__Try it__:
Print the listing below from its opening line through the line holding "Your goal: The", both ends included.

__Data for this task__:

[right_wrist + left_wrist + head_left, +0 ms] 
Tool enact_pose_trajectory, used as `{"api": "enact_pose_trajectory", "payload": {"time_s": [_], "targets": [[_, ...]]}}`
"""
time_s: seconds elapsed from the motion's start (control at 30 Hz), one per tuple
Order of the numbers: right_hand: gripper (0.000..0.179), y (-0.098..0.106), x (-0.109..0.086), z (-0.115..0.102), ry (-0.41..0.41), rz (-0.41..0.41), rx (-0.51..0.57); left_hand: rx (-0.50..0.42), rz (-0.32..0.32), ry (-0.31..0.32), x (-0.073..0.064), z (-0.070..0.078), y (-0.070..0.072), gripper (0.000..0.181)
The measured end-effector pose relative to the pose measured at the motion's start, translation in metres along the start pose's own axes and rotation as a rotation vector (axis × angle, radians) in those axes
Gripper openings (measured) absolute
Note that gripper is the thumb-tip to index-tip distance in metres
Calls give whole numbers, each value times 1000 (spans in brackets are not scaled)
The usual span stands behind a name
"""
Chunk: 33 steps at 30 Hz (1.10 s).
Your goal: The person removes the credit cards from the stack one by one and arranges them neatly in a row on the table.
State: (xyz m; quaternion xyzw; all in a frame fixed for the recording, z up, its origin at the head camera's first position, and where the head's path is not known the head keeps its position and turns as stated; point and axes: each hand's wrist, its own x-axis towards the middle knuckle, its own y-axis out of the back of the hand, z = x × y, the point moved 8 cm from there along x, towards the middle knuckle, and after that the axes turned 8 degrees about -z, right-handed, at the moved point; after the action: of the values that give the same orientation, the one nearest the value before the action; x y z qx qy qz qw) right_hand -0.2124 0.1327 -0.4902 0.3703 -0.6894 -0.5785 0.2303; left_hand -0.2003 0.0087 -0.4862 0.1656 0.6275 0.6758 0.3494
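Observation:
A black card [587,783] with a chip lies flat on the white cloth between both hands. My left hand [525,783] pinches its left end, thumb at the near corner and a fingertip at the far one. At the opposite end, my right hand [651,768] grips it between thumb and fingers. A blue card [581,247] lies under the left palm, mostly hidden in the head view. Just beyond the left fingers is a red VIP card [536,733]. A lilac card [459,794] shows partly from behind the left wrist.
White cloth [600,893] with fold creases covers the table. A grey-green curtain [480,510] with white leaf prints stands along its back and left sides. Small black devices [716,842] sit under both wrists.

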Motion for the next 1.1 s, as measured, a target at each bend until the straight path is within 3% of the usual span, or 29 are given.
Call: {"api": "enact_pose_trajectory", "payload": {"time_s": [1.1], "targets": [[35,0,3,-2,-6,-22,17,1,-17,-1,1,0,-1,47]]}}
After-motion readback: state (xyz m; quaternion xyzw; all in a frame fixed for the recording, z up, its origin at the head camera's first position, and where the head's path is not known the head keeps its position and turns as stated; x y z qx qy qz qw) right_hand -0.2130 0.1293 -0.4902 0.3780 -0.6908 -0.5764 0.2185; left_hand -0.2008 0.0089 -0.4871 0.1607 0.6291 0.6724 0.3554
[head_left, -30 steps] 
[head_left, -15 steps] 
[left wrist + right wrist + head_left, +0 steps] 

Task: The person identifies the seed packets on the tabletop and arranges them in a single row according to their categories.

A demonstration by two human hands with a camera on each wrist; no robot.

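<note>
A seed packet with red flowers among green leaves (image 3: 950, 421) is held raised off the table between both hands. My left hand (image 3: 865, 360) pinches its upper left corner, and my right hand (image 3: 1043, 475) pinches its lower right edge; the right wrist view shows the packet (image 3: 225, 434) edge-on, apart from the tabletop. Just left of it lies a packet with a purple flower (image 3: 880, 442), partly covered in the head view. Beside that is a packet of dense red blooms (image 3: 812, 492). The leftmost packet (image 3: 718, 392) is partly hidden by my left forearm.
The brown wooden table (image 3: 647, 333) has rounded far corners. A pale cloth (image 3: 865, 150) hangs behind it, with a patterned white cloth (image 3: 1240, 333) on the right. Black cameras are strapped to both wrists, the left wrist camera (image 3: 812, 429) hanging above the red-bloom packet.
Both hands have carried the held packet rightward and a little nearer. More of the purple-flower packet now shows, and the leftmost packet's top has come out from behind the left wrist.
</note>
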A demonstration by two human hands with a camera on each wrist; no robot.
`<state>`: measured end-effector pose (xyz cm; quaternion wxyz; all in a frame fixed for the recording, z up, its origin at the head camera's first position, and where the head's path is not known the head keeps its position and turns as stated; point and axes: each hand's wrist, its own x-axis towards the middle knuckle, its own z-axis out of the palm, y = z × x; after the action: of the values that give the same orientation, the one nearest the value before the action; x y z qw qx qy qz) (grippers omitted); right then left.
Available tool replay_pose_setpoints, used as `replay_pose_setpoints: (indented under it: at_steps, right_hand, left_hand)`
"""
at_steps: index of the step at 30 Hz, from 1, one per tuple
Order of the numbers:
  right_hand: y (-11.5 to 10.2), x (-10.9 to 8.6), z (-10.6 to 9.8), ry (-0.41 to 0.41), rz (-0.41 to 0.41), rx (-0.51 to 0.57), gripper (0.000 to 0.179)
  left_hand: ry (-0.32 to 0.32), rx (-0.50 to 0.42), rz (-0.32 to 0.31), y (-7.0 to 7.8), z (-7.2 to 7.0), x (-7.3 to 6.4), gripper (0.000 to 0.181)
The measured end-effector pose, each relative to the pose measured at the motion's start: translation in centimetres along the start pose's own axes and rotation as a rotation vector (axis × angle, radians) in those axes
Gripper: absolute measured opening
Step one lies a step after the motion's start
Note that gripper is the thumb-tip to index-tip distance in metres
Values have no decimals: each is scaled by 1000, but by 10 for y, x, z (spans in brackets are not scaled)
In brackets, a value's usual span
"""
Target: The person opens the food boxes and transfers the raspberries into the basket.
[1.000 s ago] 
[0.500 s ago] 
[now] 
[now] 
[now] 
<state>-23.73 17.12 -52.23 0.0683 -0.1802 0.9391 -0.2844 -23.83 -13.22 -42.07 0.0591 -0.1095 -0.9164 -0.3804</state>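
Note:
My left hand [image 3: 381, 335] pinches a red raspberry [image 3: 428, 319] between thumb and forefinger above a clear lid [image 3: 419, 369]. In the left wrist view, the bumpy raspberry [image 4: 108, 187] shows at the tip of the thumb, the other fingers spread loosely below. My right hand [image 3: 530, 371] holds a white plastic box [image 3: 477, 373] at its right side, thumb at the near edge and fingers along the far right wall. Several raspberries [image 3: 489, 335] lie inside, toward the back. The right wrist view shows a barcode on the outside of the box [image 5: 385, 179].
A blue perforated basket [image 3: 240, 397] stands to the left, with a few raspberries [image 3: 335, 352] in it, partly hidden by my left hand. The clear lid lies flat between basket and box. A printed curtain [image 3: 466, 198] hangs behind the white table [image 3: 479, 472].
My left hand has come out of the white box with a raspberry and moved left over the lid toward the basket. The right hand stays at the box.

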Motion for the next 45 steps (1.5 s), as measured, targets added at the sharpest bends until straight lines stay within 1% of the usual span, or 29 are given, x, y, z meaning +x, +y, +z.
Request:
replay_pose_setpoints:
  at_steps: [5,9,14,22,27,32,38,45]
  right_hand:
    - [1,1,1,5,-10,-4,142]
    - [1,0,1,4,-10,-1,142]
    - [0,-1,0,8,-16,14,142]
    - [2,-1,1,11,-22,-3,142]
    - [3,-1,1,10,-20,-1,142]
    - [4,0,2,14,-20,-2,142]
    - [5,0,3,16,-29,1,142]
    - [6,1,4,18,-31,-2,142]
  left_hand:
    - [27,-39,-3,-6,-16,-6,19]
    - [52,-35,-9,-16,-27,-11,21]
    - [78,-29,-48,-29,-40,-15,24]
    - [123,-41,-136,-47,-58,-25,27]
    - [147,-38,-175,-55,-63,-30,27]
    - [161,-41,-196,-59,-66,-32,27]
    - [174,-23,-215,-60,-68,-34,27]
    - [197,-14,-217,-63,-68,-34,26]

__Solution below__:
[right_wrist + left_wrist + head_left, +0 ms] 
Tool enact_pose_trajectory, used as `{"api": "enact_pose_trajectory", "payload": {"time_s": [_], "targets": [[_, ...]]}}`
"""
time_s: seconds elapsed from the motion's start (control at 30 Hz), one per tuple
Order of the numbers: right_hand: gripper (0.000..0.179), y (-0.098..0.106), x (-0.109..0.086), z (-0.115..0.102), ry (-0.41..0.41), rz (-0.41..0.41), rx (-0.51..0.57); left_hand: rx (-0.50..0.42), rz (-0.32..0.32), ry (-0.31..0.32), x (-0.073..0.064), z (-0.070..0.078), y (-0.070..0.072), gripper (0.000..0.181)
The measured end-effector pose relative to the pose measured at the motion's start, translation in metres along the start pose's own axes and rotation as a rotation vector (axis × angle, radians) in those axes
Gripper openings (measured) absolute
Note that gripper is the thumb-tip to index-tip distance in metres
Calls give whole numbers, each value times 1000 (spans in brackets are not scaled)
The usual span stands behind a name
"""
Chunk: 33 steps at 30 Hz (1.10 s).
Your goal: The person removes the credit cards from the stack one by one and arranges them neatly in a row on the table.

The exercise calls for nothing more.